### Exercise requirements
From the entries that follow, copy each line in which "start" appears.

[Stored items from a collection]
-- Opening Marker --

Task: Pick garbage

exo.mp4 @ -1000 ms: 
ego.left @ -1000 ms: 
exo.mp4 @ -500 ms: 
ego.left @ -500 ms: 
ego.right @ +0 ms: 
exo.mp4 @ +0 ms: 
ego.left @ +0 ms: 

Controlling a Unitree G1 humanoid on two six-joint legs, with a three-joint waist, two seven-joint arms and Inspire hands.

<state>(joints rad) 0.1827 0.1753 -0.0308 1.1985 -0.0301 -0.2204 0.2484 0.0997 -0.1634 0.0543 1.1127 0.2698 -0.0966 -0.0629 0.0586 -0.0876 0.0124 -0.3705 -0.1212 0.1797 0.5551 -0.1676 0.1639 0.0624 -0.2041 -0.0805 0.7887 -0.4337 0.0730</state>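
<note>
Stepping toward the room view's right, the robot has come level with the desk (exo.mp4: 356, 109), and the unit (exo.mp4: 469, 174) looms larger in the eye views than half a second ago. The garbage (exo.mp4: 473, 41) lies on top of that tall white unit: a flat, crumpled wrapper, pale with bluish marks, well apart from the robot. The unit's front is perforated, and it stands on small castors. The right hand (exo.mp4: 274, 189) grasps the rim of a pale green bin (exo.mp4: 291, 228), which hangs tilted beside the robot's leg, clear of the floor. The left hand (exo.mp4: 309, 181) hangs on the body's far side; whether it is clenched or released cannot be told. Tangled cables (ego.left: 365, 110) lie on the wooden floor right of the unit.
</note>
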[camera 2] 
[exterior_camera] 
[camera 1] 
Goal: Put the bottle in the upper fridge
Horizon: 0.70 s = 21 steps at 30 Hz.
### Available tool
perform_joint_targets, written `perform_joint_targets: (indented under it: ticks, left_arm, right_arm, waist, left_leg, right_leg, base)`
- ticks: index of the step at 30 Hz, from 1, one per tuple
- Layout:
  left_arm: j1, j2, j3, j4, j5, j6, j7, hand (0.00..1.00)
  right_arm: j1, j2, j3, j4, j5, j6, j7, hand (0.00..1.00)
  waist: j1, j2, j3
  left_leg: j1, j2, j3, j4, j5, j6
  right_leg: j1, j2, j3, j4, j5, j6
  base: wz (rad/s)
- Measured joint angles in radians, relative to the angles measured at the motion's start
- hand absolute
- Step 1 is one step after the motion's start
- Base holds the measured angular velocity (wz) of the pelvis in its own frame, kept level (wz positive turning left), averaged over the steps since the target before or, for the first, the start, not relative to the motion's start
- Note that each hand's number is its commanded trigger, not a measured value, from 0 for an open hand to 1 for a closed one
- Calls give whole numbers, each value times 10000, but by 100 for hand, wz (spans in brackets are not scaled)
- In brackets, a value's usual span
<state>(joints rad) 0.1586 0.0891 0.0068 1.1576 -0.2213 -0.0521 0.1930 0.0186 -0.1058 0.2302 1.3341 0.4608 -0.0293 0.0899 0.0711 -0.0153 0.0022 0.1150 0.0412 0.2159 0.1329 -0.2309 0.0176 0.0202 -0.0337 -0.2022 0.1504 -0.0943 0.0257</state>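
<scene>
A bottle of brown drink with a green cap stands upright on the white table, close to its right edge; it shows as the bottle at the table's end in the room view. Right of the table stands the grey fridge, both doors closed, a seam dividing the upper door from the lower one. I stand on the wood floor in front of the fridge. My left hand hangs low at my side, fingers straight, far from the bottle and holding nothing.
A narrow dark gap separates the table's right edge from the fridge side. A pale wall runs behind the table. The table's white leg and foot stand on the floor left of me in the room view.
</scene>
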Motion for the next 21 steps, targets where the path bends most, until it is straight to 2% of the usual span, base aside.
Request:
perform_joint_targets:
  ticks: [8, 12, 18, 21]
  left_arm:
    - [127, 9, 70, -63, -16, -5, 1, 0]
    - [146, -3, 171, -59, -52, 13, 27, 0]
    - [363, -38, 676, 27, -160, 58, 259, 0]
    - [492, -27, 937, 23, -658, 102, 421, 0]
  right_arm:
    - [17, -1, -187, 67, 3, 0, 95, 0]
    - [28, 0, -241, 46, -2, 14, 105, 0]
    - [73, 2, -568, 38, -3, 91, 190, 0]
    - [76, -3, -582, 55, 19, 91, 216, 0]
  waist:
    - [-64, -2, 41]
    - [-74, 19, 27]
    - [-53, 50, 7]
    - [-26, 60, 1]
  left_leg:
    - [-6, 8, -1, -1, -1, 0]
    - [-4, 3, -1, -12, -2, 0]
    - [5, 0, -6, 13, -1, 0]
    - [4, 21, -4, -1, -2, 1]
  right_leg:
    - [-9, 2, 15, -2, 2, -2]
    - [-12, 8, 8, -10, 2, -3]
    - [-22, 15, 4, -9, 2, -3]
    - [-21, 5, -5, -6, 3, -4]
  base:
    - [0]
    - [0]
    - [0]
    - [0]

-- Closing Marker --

### Completed exercise
- Measured joint angles in radians, relative to the angles measured at the motion's start
- Step 1 is one step after the motion's start
- Base holds the measured angular velocity (wz) of the pelvis in its own frame, kept level (wz positive turning left), averaged over the steps since the target before or, for the first, the start, not relative to the motion's start

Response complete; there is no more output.